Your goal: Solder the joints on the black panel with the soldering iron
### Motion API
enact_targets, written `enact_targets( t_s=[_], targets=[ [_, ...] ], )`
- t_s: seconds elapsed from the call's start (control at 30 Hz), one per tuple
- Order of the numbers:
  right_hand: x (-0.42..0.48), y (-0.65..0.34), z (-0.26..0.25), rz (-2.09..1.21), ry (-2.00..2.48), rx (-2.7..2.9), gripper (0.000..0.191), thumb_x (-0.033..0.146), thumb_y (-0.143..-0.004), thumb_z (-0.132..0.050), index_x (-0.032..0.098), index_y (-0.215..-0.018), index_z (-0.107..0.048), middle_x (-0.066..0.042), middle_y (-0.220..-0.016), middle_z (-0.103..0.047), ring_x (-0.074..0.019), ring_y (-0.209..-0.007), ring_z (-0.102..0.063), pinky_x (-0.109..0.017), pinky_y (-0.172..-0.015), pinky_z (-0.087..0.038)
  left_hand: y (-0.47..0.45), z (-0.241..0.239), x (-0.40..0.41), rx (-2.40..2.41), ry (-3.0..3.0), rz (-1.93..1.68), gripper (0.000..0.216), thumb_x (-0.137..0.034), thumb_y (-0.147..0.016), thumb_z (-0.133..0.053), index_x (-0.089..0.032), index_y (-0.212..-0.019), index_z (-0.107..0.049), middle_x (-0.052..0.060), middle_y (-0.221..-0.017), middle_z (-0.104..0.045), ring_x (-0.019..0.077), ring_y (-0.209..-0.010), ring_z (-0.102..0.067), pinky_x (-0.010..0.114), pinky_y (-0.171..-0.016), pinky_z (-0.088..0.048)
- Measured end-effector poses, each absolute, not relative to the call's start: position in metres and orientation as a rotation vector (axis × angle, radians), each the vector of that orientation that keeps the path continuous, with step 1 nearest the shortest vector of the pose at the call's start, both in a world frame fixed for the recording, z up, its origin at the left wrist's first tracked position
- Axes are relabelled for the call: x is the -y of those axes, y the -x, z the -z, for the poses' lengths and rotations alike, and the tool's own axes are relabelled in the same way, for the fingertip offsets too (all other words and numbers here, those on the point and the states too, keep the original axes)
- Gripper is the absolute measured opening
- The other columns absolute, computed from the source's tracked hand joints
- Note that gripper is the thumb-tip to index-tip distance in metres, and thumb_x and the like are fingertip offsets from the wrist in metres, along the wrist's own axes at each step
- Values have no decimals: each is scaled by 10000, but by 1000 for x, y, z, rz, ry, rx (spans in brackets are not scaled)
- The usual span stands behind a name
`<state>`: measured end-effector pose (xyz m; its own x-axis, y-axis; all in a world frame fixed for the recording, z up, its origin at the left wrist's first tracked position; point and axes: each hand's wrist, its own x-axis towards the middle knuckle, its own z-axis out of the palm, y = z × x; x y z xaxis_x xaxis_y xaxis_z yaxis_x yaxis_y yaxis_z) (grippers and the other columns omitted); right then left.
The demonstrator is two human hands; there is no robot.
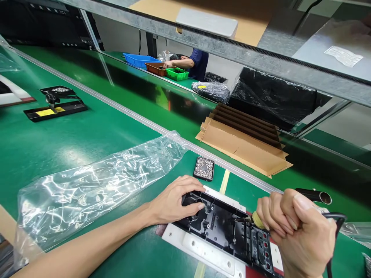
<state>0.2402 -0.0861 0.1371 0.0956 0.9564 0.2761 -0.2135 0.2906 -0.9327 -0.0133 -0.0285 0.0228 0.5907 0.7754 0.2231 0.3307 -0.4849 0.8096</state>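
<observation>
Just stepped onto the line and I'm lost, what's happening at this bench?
A person's left hand presses on a black plastic panel lying in a white fixture on the green table. Their right hand grips a power screwdriver, its tip down on the panel. A small tray of screws sits just beyond, a clear plastic bag lies beside it, and a co-worker handles bins farther back.
</observation>
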Motion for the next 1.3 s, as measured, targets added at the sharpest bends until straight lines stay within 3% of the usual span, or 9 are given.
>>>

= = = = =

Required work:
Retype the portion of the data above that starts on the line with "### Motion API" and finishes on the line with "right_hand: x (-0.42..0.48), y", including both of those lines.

Exercise solution:
### Motion API
enact_targets, written `enact_targets( t_s=[_], targets=[ [_, ...] ], )`
- t_s: seconds elapsed from the call's start (control at 30 Hz), one per tuple
- Order of the numbers:
  right_hand: x (-0.42..0.48), y (-0.65..0.34), z (-0.26..0.25), rz (-2.09..1.21), ry (-2.00..2.48), rx (-2.7..2.9), gripper (0.000..0.191), thumb_x (-0.033..0.146), thumb_y (-0.143..-0.004), thumb_z (-0.132..0.050), index_x (-0.032..0.098), index_y (-0.215..-0.018), index_z (-0.107..0.048), middle_x (-0.066..0.042), middle_y (-0.220..-0.016), middle_z (-0.103..0.047), ring_x (-0.074..0.019), ring_y (-0.209..-0.007), ring_z (-0.102..0.063), pinky_x (-0.109..0.017), pinky_y (-0.172..-0.015), pinky_z (-0.087..0.038)

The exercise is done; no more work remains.